Hidden Finds Market, as the name implies, revolves around discovering the essence of creativity and the pulse of the city through interaction with the various independent vendors who will be setting up shop there.
It marks the first time that the three-year-old Public Garden outfit has organised an event in conjunction with the Singapore F1, and it has been named the official market of the Grand Prix season. "We aim to create a retail platform for F1 visitors to enjoy during the day, before each night's races," says its spokesman.
Another favourite national pastime, eating, can also be traced to the cheeky one-off menu that Artichoke will be serving next week. Dubbed Dude, Where's My Food?, it's the brainchild of founder-chef Bjorn Shen who has come up with an array of over-the-top dude dishes such as Sticky Wings with Red Bull Glaze and Bak Chor Mee Sandwiches.
In his word, it's "everything your mum told you not to eat" and designed to add even more flavour to the testosterone-filled race event. "I thought that F1 is a rare occasion in Singapore when a significant number of blokes would leave their man caves and actually venture out into the open, so I wanted to do something that would appeal to them," he explains.
"The menu items are loosely based on major food groups that guys often live on - chicken wings, steak, fries, sandwiches, pretzels, nachos . . . not forgetting alcohol like bourbon and beer - but done with the typical Artichoke brand of reckless creativity," he adds.
It's the first time that he is creating a special F1 menu and he says that the inspiration came from seeing this year's events becoming more diverse with more dining options instead of just entertainment events like concerts and parties.
Even art lovers will have something to look forward to with Pinacotheque de Paris' The Art of Collecting. The pop-up exhibition at Fort Canning Centre will feature 20 masterpieces including works by Botticelli, Rembrandt and Picasso loaned from private collectors around the world, and never before seen in Singapore. It will also serve to whet the appetite of collectors and art buffs alike as the acclaimed independent French museum lays the ground for its second home here in 2015.

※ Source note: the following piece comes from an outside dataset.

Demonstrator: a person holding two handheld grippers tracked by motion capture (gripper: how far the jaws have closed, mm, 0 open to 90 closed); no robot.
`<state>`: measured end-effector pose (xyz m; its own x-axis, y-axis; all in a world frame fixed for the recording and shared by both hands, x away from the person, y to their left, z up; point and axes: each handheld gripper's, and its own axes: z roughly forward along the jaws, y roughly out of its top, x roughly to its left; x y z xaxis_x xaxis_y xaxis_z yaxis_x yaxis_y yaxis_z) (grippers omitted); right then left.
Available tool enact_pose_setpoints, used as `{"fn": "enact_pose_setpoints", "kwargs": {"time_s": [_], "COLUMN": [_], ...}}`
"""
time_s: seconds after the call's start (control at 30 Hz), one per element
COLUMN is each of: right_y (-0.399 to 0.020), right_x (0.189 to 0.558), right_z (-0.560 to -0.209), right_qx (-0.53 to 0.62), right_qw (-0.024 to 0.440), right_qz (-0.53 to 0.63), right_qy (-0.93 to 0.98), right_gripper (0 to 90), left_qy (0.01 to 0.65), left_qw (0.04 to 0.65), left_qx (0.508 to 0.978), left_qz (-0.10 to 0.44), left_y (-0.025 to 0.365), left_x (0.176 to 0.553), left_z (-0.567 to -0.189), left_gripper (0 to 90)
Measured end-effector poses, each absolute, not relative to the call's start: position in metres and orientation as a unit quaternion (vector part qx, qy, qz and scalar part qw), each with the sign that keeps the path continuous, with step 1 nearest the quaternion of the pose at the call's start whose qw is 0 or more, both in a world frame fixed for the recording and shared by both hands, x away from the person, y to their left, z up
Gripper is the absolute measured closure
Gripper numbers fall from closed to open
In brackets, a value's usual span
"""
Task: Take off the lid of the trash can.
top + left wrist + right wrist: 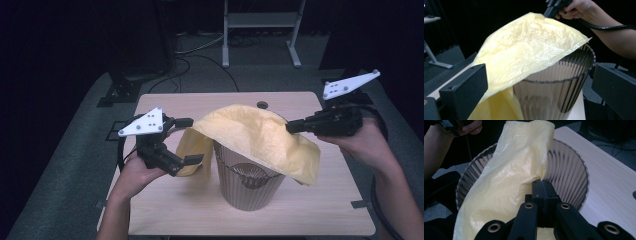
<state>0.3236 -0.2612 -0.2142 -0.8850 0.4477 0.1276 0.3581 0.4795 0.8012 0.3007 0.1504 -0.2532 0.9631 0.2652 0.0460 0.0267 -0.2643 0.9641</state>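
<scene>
- Yellow plastic film is what you have in hand: a thin, crinkled bag (255, 140) draped over the top of the ribbed bin (248, 185), which stands upright near the middle of the wooden table (330, 210).
- Your right gripper (290, 127) has its jaws pressed fully together, and in the right gripper view (541, 185) they pinch a fold of the bag at its edge, just above the bin's rim (584, 177).
- From that pinch the bag (511, 182) runs away across the open mouth of the bin, covering most of it and leaving the ribbed inner wall bare on one side.
- Your left gripper (189, 141) stands wide open, one jaw above the other in the high view, with the hanging left part of the bag between them; no pad presses on the film.
- In the left gripper view the two black jaws sit far apart at either side, and the bag (524, 57) slopes up from the near jaw toward your right hand (579, 8) at the top.
- Below that slope the bin (554, 92) shows its translucent fluted wall, with the bag's edge lying across its rim.
- One flap of the bag hangs down outside the bin on your left side, reaching toward the tabletop; another droops over the rim on your right.
- A small dark hole (262, 105) sits in the table behind the bin.
</scene>
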Motion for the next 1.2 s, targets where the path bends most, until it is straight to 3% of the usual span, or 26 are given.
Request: {"fn": "enact_pose_setpoints", "kwargs": {"time_s": [0.5,0.87,1.2], "right_y": [-0.193,-0.172,-0.191], "right_x": [0.355,0.35,0.343], "right_z": [-0.234,-0.244,-0.239], "right_qx": [0.22,0.193,0.192], "right_qw": [0.061,0.094,0.09], "right_qz": [0.397,0.325,0.338], "right_qy": [0.889,0.921,0.917], "right_gripper": [90.0,89.7,70.0], "left_qy": [0.074,0.071,0.071], "left_qw": [0.601,0.6,0.596], "left_qx": [0.791,0.792,0.795], "left_qz": [0.086,0.084,0.082], "left_y": [0.129,0.123,0.12], "left_x": [0.308,0.309,0.31], "left_z": [-0.252,-0.252,-0.252], "left_gripper": [0.0,0.0,0.0]}}
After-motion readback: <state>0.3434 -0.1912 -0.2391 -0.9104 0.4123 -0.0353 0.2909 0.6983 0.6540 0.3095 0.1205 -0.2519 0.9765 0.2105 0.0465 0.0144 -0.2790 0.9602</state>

Art historian and museum director Marc Restellini reveals that it was during the 2008 Singapore F1 that the idea of expanding Pinacotheque to Singapore was mooted to him, so it's for sentimental reasons that the timing of The Art of Collecting's opening coincides with this year's race. "It's like a birthday for us," he quips.
When asked if he sees any relation between art and motoring sport, he says: "Both have their own entertainment value; also often around the world, the Minister of Culture is also the Sports Minister so there's nothing unusual about mixing art with sports."
Although he acknowledges that F1 has a posh side that attracts the well-heeled, he adds that the intention of the exhibition is not to try to sell anything but instead to spark people's passion for art. "I am also here to discover my audience because I feel many Singaporeans are interested so if they come to me, I will help them."
Race track to dance floor
Amber Lounge, the unabashedly luxe A-list pop-up party which has carved a reputation for attracting drivers, celebrities, royalty and fans, is also set to return for its fifth year. Founded by Sonia Irvine, sister of retired F1 star driver Eddie Irvine, it's undeniably the after-party to be seen at with admission starting from $900 (individual with no reserved seating) and going all the way up to $26,600 (table of eight).
"Individuality and exclusivity are what I think sets us apart (from other similar events)," says Olga Titarenko, Amber Lounge's public relations and media manager. "We pride ourselves on our level of service and attention to detail, and we treat every single guest as a VIP. Our Sunday night after-party is known to host F1 drivers coming in to celebrate the race finale, and it really is an amazing atmosphere and everyone has a great time."
She adds that the nature of the night race also makes Singapore the perfect place to host a party because the action moves straight from the track the moment the race ends to the Amber Lounge dance floor, just a stone's throw away at nearby Conrad Centennial.
Ms Titarenko refrains from revealing the actual cost of putting together such a grand party ("Amber Lounge is a bespoke concept so it does cost a lot!") but she adds: "As long as our guests are having the time of their lives, all expenses are justified . . . because that to me is priceless."